What the exercise asks: All of the data should be reproduced word for word, though its pictures must be omitted.

Data excerpt:
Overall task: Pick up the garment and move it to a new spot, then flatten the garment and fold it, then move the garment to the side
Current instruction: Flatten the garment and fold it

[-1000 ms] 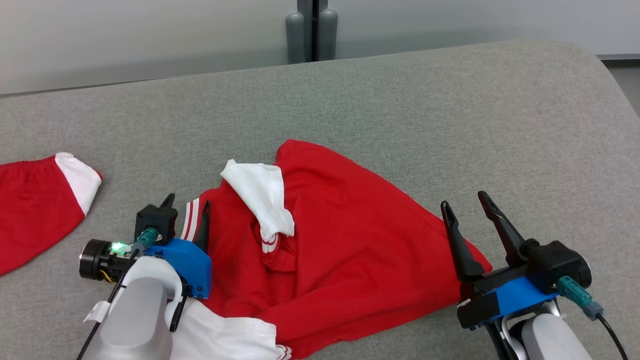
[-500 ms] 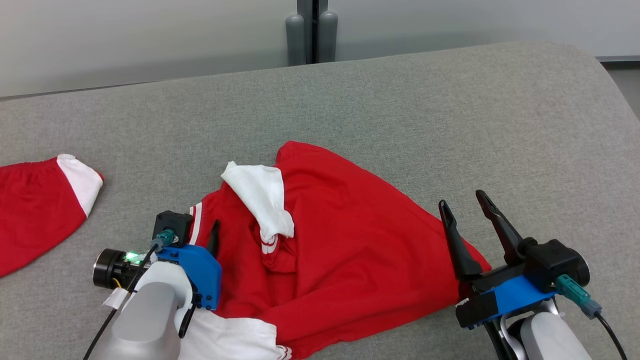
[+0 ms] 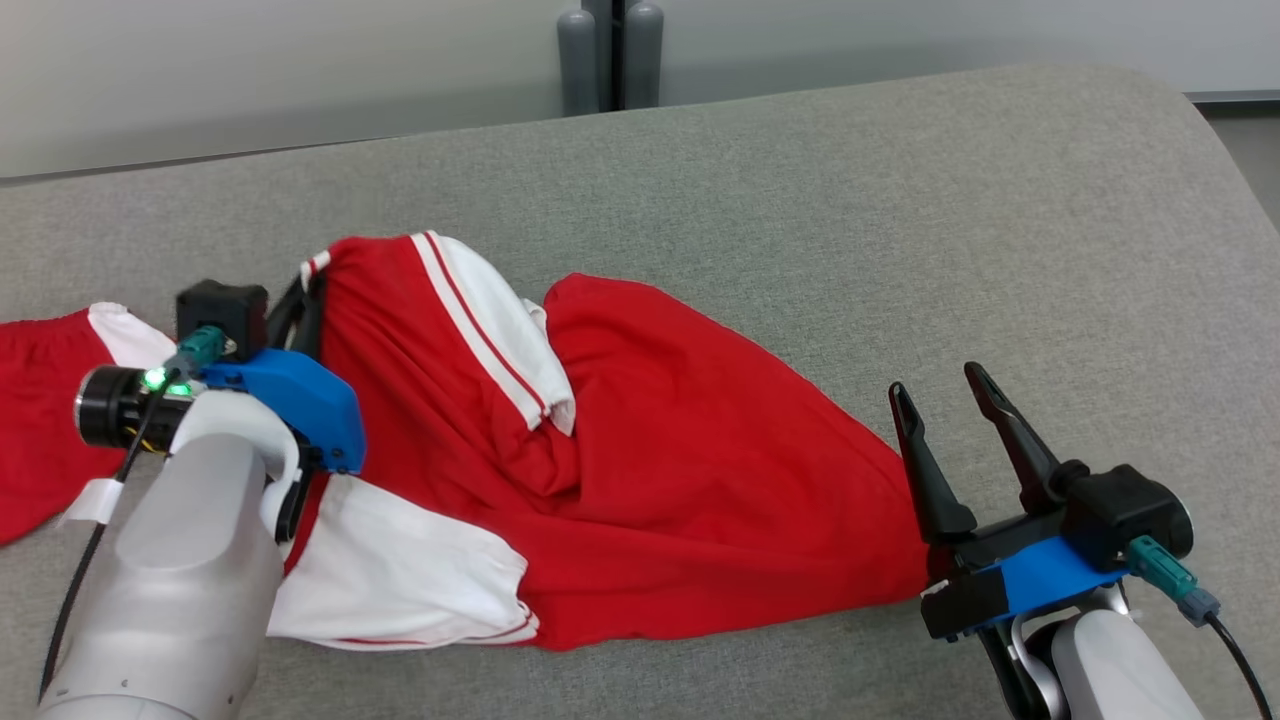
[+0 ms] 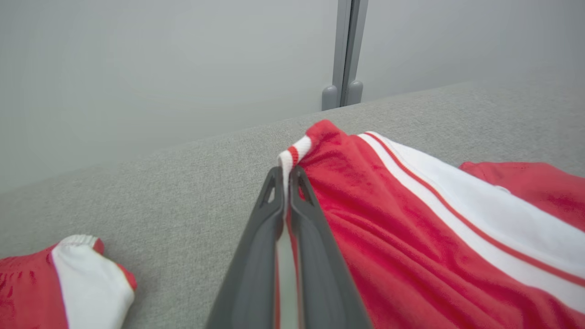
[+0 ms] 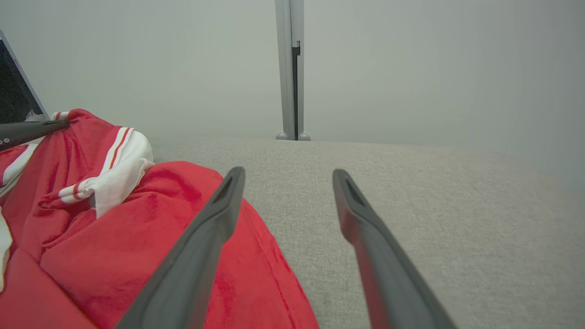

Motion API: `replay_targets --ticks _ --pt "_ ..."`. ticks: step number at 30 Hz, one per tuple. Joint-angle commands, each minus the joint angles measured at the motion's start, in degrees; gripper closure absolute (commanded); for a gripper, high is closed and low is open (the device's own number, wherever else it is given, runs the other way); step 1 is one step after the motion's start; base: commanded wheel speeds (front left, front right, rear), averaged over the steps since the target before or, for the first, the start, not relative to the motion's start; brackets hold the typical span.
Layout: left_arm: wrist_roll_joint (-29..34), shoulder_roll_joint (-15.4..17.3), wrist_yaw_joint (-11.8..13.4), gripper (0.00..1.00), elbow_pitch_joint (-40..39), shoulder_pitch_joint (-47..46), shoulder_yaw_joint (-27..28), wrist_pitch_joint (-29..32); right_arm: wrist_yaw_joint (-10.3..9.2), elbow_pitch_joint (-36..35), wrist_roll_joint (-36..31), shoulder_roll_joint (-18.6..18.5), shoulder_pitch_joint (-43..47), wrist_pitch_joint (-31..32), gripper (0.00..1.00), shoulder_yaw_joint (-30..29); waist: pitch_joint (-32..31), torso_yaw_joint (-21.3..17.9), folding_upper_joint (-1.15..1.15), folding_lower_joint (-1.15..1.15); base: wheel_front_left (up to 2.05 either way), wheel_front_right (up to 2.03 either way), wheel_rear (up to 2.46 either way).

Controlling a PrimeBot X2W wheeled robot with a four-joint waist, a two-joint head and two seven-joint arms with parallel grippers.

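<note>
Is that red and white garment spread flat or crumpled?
Crumpled. The garment lies in folds on the grey surface, a white sleeve flopped across it; the left gripper, shut on its striped edge, holds one corner raised.

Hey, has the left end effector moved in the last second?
Yes. The left end effector, shut on the red shirt, has gone up the head view and leftward, nearer the white cuff of the other red garment, lifting the shirt's edge.
</note>
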Motion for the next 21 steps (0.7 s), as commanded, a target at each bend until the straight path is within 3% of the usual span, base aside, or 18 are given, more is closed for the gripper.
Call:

Answer box:
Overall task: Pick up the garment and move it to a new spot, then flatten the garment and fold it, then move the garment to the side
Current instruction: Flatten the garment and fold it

[-1000 ms] 
[-500 ms] 
[+0 ms] 
[+0 ms] 
[+0 ms] 

Motion API: `replay_targets --ticks _ --pt "_ ..."`. ticks: step number at 30 Hz, one per tuple. Joint-angle commands, each minus the joint angles measured at the motion's start, in degrees; gripper closure absolute (commanded); for a gripper, high is closed and low is open (the device's own number, wherever else it is given, runs the other way); step 1 is one step after the motion's start; base: commanded wheel speeds (front left, front right, rear), averaged over the steps since the target before or, for the first, the start, not relative to the motion's start; brackets hold the typical span.
Layout: left_arm: wrist_roll_joint (-29..34), shoulder_roll_joint (-15.4..17.3), wrist_yaw_joint (-11.8..13.4), gripper (0.00..1.00), elbow_pitch_joint (-40..39), shoulder_pitch_joint (-47..46), shoulder_yaw_joint (-27..28), wrist_pitch_joint (-29..32); right_arm: wrist_yaw_joint (-10.3..9.2), elbow_pitch_joint (-36..35), wrist_roll_joint (-36..31), shoulder_roll_joint (-18.6..18.5), shoulder_pitch_joint (-43..47), wrist_pitch_joint (-31..32), gripper (0.00..1.00), shoulder_yaw_joint (-30..29); waist: pitch_joint (-32..31), torso_yaw_joint (-21.3..17.9), folding_upper_joint (-1.15..1.15), folding_lower_joint (-1.15..1.15); base: wheel_front_left (up to 2.05 either way), wheel_front_right (up to 2.03 either way), wheel_rear (up to 2.46 either way).

Controlling a PrimeBot X2W wheeled robot with a four-joint waist, a two-joint head and two seven-joint arms with parallel grippers.

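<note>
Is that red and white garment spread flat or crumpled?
Crumpled. The garment lies in folds on the grey surface, a white sleeve flopped across it; the left gripper, shut on its striped edge, holds one corner raised.

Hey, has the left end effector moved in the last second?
Yes. The left end effector, shut on the red shirt, has gone up the head view and leftward, nearer the white cuff of the other red garment, lifting the shirt's edge.
</note>
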Motion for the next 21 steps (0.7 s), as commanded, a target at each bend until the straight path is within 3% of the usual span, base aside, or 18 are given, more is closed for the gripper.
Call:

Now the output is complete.